**Task prompt:**
Each line below from the one containing "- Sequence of" through the one containing "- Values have" is to be given again exactly, and no line outside that span.

:: Source material

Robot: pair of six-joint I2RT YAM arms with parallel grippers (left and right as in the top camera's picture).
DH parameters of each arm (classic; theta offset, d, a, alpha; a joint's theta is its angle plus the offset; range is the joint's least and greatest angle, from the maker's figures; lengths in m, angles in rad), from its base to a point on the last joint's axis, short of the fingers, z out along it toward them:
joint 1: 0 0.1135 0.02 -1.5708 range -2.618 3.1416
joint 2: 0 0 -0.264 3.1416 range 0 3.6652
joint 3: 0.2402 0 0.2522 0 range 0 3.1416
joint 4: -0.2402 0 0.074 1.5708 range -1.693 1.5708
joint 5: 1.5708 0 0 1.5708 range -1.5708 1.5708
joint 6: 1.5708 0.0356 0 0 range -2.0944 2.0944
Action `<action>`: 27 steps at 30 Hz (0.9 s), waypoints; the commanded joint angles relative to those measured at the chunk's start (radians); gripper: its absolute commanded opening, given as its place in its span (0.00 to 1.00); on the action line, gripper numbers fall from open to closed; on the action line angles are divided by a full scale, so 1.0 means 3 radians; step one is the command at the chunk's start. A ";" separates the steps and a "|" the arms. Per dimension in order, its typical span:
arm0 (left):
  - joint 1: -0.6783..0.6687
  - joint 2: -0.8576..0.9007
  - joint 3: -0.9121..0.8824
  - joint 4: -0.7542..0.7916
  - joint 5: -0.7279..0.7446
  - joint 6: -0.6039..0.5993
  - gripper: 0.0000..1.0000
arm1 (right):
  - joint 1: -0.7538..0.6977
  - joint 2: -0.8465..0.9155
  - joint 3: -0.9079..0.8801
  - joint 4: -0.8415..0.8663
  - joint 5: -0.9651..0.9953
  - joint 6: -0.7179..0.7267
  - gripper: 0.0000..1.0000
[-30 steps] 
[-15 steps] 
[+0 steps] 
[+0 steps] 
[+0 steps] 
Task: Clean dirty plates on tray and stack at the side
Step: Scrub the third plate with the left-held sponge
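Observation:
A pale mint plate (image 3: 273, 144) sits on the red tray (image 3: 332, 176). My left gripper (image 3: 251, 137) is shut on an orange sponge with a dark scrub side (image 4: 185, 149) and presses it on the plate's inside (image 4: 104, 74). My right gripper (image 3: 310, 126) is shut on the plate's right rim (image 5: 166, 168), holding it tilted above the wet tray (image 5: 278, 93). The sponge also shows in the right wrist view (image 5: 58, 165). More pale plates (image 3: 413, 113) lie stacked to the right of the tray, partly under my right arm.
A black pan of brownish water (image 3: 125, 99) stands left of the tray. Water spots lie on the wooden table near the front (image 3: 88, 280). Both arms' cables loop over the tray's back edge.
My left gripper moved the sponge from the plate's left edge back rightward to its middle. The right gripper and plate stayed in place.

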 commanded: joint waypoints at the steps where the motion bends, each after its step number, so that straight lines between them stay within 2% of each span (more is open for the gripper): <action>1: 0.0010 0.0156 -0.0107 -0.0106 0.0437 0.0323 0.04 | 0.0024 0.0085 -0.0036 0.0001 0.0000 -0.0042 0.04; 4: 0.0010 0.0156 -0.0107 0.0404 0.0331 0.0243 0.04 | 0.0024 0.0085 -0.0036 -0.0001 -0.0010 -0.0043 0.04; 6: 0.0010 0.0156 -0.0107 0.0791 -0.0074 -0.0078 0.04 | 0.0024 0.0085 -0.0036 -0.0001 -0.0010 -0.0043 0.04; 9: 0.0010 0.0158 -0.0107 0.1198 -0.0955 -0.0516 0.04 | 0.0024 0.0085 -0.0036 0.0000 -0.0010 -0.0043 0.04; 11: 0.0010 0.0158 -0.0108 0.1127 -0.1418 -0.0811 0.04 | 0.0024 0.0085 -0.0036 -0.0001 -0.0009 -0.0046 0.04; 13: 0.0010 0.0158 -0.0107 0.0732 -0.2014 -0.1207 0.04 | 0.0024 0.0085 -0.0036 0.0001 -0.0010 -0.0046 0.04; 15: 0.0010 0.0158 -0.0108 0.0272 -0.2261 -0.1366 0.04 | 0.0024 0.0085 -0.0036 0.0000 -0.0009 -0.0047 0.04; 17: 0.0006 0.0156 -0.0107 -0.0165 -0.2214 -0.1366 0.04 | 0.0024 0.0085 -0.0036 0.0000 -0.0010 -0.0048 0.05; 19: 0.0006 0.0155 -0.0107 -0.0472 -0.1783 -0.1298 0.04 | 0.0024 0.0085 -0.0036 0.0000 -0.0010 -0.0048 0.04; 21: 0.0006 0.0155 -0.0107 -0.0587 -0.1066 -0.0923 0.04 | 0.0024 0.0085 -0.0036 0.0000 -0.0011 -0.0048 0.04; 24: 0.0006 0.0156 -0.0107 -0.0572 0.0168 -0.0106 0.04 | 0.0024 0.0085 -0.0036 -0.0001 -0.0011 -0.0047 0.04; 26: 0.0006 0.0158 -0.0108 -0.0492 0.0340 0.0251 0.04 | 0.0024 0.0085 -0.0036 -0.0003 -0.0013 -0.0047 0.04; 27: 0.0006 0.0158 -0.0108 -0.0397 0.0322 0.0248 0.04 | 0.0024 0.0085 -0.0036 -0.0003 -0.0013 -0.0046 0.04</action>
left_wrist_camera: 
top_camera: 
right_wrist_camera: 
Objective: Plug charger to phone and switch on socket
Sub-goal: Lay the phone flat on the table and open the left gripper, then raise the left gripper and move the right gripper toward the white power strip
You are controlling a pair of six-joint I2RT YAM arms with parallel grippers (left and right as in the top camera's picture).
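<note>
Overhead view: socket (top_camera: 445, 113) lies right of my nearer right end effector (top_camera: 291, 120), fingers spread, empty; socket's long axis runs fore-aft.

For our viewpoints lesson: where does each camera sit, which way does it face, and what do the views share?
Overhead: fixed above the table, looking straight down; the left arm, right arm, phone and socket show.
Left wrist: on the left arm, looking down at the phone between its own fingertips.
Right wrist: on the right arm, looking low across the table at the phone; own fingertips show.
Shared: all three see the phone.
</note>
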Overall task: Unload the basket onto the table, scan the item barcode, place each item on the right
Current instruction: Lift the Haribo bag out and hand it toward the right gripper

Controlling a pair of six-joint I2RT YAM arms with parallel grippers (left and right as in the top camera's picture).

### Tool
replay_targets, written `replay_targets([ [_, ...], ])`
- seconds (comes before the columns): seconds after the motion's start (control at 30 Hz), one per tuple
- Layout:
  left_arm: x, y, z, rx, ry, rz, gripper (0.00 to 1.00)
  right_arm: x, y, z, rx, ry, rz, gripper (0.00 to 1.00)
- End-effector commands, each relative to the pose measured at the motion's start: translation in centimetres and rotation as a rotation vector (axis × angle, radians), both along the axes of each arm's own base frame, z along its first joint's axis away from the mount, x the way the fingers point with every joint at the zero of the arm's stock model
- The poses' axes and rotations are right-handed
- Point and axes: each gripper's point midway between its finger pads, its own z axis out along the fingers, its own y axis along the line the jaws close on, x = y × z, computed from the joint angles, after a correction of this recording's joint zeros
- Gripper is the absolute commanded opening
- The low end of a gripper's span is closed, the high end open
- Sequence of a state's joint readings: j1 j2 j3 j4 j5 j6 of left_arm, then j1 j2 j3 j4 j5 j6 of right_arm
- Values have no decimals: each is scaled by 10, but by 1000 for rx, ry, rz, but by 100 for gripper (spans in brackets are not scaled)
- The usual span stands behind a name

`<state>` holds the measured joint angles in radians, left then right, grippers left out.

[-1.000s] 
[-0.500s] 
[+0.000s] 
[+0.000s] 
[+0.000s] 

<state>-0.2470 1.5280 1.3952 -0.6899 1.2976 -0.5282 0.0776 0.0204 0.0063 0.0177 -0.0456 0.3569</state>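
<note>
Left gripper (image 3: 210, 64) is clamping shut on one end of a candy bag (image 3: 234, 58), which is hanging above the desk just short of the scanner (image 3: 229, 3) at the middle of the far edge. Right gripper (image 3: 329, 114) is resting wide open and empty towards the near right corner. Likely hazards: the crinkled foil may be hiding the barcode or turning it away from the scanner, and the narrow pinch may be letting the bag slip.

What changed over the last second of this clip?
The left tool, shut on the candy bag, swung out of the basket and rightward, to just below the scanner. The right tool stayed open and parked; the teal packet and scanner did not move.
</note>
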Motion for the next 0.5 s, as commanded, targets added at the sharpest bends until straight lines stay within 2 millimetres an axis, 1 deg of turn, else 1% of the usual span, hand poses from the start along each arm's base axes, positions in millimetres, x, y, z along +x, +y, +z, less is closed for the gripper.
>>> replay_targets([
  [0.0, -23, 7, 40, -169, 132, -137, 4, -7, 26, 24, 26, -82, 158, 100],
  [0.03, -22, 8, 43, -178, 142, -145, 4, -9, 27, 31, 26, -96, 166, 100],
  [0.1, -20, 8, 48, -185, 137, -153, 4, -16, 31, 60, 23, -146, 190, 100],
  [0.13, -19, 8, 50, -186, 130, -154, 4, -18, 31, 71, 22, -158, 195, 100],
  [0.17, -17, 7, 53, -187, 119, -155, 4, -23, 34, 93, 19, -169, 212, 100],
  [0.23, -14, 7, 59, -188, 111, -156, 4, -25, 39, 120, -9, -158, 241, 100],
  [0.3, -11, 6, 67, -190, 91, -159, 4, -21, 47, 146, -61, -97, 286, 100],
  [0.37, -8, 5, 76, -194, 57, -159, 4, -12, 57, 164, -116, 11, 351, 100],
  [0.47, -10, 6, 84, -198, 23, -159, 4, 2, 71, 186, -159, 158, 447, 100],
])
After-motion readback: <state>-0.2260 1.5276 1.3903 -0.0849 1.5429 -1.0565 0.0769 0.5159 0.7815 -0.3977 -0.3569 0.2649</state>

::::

**Written reply:**
- Sequence of a state's joint readings: j1 j2 j3 j4 j5 j6 of left_arm, then j1 j2 j3 j4 j5 j6 of right_arm
- Values have no decimals: each is scaled by 10, but by 1000 for rx, ry, rz, but by 100 for gripper (spans in brackets are not scaled)

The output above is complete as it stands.